There are two aspects to this step. First, the prioritization of your voice of the customer program action points. The tasks that you complete first should reflect your objective closely. So if your objective is to increase your retention rate and you receive feedback on how to improve your product/services, that's a number one priority. When it comes time to implement your actions, you'll need to make strategic decisions on how and who will carry out the changes. This leads up to the most exciting step, the follow up on the effects of your voice of the customer program.

Follow up

Following up on your VOC program isn't just about monitoring the metrics. You've opened a line of communication with your customers–make sure it goes both ways! Sharing the optimizations you make with your target audience signals to your target audience their feedback is valued. Once your clients understand that your business values their feedback enough to make changes based on it, you begin to establish a strong relationship of trust. Follow up your KPIs for the VOC program to see how they've evolved. But doing another round of customer feedback collection wouldn't go amiss either. That's the best way to get specific feedback on the exact actions you took to determine if they were effective.

The Importance of VOC

Thanks to digital media like forums, comments, social media, and more, customers have already found their voice. This public feedback impacts your business, as other prospects considering your prospects and services will be impacted by what they read online. That's just one of the reasons why it's so important for business to take the voice of the customer in hand.
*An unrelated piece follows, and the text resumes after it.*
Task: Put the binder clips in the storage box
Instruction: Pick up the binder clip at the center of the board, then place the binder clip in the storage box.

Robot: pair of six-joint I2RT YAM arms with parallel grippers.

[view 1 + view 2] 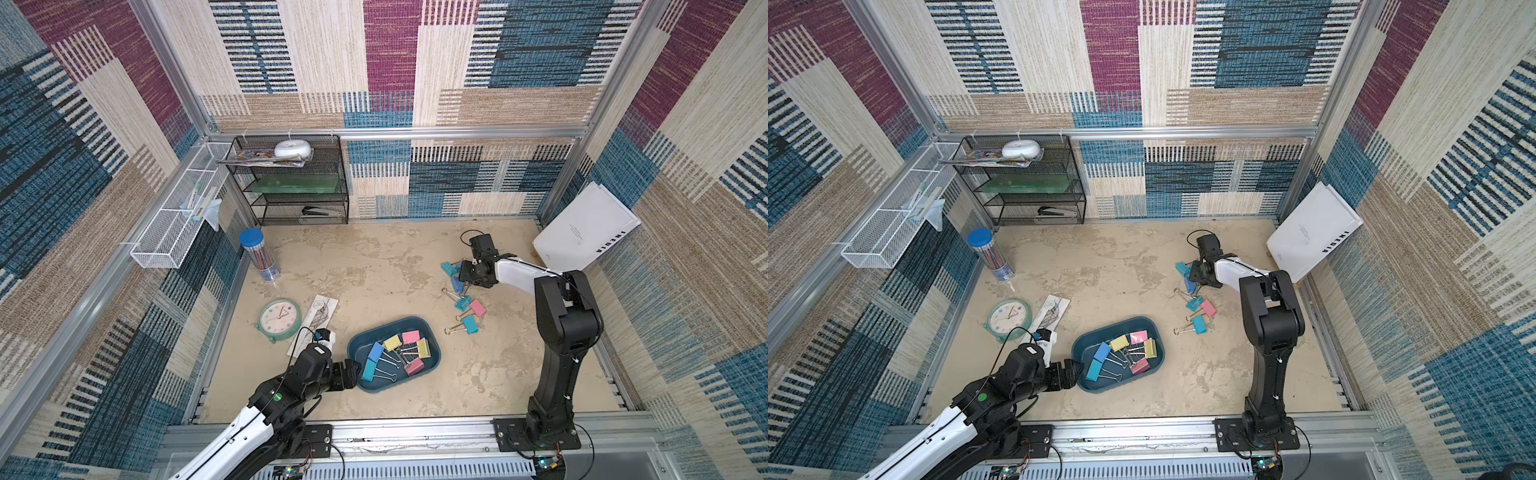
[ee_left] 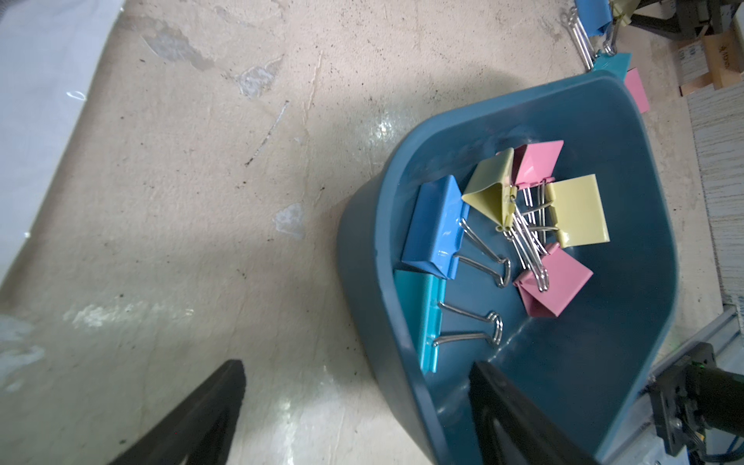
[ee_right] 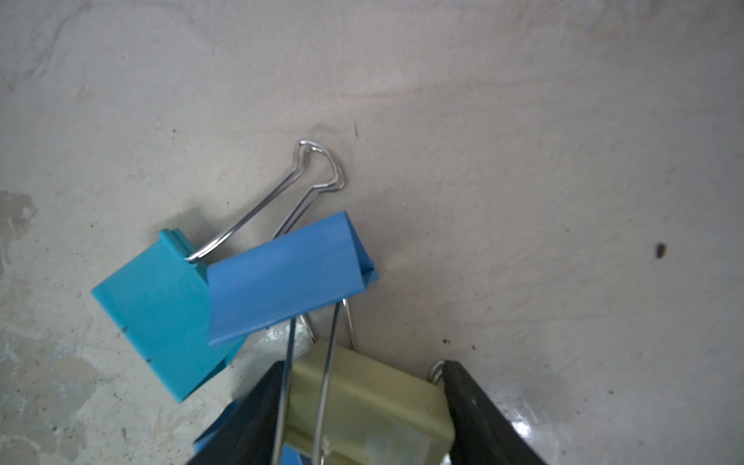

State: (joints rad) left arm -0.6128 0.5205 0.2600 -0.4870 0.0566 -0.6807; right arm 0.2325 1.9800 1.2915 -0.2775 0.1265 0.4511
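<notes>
The dark teal storage box sits near the front middle and holds several binder clips, among them a blue one and a pink one. My left gripper is open at the box's left corner, one finger inside and one outside the rim. Further right, loose clips lie on the table, including a teal one and a pink one. My right gripper is down among them, shut on a yellow clip, next to a blue clip and a teal clip.
A round green clock and a long card lie left of the box. A pencil tube stands at back left by the black mesh rack and the white wire basket. A white book leans at the right wall.
</notes>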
Keeping a close eye on customer satisfaction will help you to evolve your product and service for their needs and expectations. Let's take a closer look at the benefits for both you and your company.
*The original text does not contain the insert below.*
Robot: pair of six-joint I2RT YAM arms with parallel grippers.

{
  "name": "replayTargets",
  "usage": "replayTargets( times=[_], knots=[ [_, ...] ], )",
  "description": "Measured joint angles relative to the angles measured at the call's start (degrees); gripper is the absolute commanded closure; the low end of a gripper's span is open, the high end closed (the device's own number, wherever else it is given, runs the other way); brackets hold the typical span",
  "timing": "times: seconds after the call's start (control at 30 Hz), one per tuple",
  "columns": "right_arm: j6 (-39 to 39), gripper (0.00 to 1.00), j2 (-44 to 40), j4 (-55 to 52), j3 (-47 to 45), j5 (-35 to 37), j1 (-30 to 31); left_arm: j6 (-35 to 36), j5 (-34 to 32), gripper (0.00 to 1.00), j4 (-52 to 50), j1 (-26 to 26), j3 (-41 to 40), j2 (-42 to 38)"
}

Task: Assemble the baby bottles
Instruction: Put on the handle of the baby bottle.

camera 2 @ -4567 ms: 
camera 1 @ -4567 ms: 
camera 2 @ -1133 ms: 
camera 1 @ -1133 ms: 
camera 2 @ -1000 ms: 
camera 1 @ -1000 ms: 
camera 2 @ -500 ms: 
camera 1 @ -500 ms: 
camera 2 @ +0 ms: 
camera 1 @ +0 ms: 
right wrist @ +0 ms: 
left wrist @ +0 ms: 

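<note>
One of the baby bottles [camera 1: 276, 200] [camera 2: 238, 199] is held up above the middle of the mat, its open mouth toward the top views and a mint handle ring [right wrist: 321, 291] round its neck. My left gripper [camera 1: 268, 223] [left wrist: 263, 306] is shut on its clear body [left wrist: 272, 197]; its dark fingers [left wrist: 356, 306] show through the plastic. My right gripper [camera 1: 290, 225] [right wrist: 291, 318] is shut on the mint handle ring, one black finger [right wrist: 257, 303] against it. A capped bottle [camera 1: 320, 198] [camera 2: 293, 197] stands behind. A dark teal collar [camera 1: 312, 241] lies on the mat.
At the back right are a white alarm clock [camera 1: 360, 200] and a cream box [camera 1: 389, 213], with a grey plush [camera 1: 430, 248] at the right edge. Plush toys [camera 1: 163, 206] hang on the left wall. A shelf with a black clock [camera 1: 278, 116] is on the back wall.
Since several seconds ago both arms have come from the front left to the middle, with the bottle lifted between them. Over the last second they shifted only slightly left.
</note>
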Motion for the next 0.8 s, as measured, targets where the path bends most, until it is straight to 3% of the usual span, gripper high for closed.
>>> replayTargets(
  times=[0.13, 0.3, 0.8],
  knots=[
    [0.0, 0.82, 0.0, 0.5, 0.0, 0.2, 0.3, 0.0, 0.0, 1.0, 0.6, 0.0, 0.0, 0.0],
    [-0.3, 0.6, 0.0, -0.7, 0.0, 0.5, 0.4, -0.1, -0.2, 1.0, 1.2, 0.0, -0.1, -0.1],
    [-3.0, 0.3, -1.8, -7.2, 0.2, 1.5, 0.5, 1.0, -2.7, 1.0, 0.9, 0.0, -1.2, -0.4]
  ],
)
The benefits for the company

Implementing a voice of the customer program when you're designing a product or service allows you to tweak before bringing it to market, saving valuable time and money. Plus, you will have quality information on how to build your product for your target audience, ensuring it will have a stronger appeal to them.

If your product is already on the market, you can integrate a voice of the customer program to address any points of improvement. Making changes when a product/service is already on the market helps reduce churn rate and improve revenue. Either way, taking the voice of the customer into account will improve your brand image.

Customers know which brands take into account customer feedback and which don't, and they value when brands make an effort to understand them. That fosters a virtuous circle in which the voice of the customer programs solicit feedback and apply it, thus encouraging more feedback. The customer receives what they want and need from a brand, and the brand sees an improvement in sales, profitability, and turnover.

The benefits for the customers

A customer's top priority is always to find a product that fits their needs and expectations. That's why customers have begun to take note of what brands engage with customers to solicit feedback. Once a brand puts a voice of the customer program in place, it increases customer satisfaction because it communicates to the customers the brand values their needs. Once the brand implements changes thanks to the customer feedback, that's an even more important step it proves to the customer the brand trusts and is willing to implement their feedback.

Voice of the customer tools


What is meant by voice of customer?

Voice of the customer is a concept that focuses on the customer experience, specifically the customer needs, wants, expectations, and preferences. Customer experience is a key differentiating factor when customers decide between competitors. Implementing a VOC program helps brands to evolve their products and services in a way that's highly likely to improve revenue because it's based entirely on the customers' communications regarding their desires for the brand's products and services.

What is voice of the customer examples?

An example of the voice of the customer being used is a clothing brand uses a hashtag-based campaign to encourage customers to give feedback about their brand and products. The brand can then use a sentiment analysis tool to understand the emotions expressed by customers when using the hashtag. Once the brand has an understanding of the feedback left by customers, they can then determine what actions should be taken in response, and communicate it to their clients so the clients understand the brand takes their feedback seriously.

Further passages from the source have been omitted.